ÉLIANE JUNOD, L'Omnibus, 16 août 2019
Élisabeth-Antoinette
von Gonzenbach, fille cadette du Junker Georg-Leonhard, naît en 1755 au
Vieux Château de Hauptwil, en Thurgovie. Elle perd sa mère à l’âge de
huit ans. Sa sœur aînée Anna (1742), épouse de Johannes Schläpfer, vit
à Speicher, dans les rhodes extérieures du canton d’Appenzell. Anton,
son frère (1748), s’initie aux affaires de son père dans le commerce et
le tissage du coton, en jouant du violon avec talent. Il épouse sa
cousine Ursula von Gonzenbach (1751) du Grand Château. Après deux
années passées à Lyon, où elle étudie le clavecin et le chant,
Élisabeth se marie à Hauptwil avec David-Emmanuel Develay (1736)

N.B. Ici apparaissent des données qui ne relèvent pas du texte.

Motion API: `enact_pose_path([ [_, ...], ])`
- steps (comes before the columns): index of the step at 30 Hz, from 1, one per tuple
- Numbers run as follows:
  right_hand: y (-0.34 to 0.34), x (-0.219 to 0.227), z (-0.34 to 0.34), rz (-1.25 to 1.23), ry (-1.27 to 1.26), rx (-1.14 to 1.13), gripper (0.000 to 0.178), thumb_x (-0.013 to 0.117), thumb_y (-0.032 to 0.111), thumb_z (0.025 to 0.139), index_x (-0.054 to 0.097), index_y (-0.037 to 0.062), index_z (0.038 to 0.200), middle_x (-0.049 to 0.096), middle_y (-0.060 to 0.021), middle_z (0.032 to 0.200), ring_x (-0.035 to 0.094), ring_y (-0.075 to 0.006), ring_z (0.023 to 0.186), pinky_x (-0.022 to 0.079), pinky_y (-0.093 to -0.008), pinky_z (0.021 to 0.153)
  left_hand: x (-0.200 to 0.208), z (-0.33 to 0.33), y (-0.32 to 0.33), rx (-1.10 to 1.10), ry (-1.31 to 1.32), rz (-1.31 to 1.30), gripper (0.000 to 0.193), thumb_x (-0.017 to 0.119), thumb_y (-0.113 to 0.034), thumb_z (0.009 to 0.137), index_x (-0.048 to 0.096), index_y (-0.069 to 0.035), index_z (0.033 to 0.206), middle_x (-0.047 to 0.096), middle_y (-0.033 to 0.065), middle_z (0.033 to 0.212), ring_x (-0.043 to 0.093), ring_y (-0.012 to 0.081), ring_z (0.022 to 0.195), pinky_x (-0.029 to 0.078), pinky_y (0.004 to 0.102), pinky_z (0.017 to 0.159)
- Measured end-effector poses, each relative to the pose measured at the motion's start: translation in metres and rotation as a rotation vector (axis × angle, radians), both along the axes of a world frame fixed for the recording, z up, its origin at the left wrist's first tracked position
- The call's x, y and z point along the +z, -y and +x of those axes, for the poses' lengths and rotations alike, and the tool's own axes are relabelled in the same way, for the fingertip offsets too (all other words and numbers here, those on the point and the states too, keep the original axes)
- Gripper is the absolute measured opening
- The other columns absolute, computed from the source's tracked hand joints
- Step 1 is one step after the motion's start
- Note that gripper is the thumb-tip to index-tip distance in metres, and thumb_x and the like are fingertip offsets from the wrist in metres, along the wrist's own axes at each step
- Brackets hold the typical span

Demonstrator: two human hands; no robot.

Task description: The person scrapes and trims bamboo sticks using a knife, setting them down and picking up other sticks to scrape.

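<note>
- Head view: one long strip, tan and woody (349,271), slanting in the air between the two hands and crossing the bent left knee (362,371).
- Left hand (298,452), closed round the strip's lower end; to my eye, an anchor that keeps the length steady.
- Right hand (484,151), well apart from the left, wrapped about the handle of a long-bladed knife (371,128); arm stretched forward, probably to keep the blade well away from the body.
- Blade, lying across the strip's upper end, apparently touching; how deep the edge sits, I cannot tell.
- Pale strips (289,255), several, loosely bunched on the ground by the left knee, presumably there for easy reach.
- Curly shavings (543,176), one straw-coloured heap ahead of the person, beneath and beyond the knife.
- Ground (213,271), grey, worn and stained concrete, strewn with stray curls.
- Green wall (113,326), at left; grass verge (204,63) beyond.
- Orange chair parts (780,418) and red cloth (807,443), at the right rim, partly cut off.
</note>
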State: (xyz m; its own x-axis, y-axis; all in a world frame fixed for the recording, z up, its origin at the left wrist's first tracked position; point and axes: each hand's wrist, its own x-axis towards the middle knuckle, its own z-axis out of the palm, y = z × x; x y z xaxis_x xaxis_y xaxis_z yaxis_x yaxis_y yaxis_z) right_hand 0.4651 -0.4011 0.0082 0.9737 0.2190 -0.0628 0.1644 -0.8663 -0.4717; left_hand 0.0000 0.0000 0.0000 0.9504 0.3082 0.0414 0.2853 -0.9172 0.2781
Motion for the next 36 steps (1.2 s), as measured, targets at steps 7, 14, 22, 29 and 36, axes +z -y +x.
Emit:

bourgeois d’Yverdon, dans les États de Vaud conquis par le canton de
Berne, et bourgeois de Genève, où il joue un rôle actif dans le parti
des Représentants.
Élisabeth aura huit enfants. Les deux aînés naissent à Genève
: Suzette en décembre 1780, Jean-Emmanuel en juin 1782, pendant le
siège de la ville, suivi de sa reddition entraînant la chute du parti
des Représentants. Les Develay quittent Genève. Jean-Charles (1784) et
François (1785) naissent au Vieux Château de Hauptwil, Caroline (1786),
Henri (1787) puis Georgina (1789), la septième, à la colonie suisse de
Constance.
Au moment de la Révolution française, le gouvernement de Genève
amnistie et rappelle les Représentants et leurs alliés. En 1790, après
le retour des Develay à Genève, David-Emmanuel est frappé de porphyrie,
maladie gravissime qui atteint sa raison. Il se croit empoisonné,
accuse sa femme d’infidélité, refuse de reconnaître David-Léonard
(1791), son huitième enfant né et baptisé à Genève, qui porte son nom.
Il emmène de Genève les cadets, fait enlever les trois aînés et en
obtient la garde exclusive à Yverdon.
Élisabeth, recueillie avec David-Léonard par son frère Anton à
Hauptwil, est convoquée à Yverdon neuf ans plus tard, après le décès de
son mari. Elle trouve ses enfants dans la misère, la famille est sous
tutelle. Des connaissances de longue date, Henri et Louise
Hentsch-Cardoini, Jean-Théodore et Pernette Rivier-Vieusseux lui
viennent rapidement en aide sans parvenir à lever la tutelle.
Lors d’une visite à Yverdon de Pernette Rivier, le jeune pasteur
genevois Louis Ferrière (1768), précepteur du fils unique des Rivier,
tombe amoureux de Suzette Develay et désire l’épouser. Momentanément
aumônier de l’hôpital de Genève, devenue chef-lieu du département
français du Léman, il se prépare à fonder un institut d’éducation pour
jeunes garçons. Suzette refuse de s’engager : elle est trop jeune,
ses frères et sœurs ont besoin d’elle, elle craint que la porphyrie
soit héréditaire. Ferrière attend, insiste, lui promet que, en toutes
circonstances, il soutiendra Élisabeth Develay et chacun de ses
enfants. Suzette accepte, elle partagera sa vie et sa vocation.
Suzanne Deriex
S’il plaît à Dieu (tome IV de Un Arbre de vie) retrace la vie de la famille Develay. Après Un arbre de vie, Exils et La Tourmente, voilà le quatrième tome de Un arbre de vie. Une plongée rare dans l’Histoire de la Suisse, entre 1802 et 1831.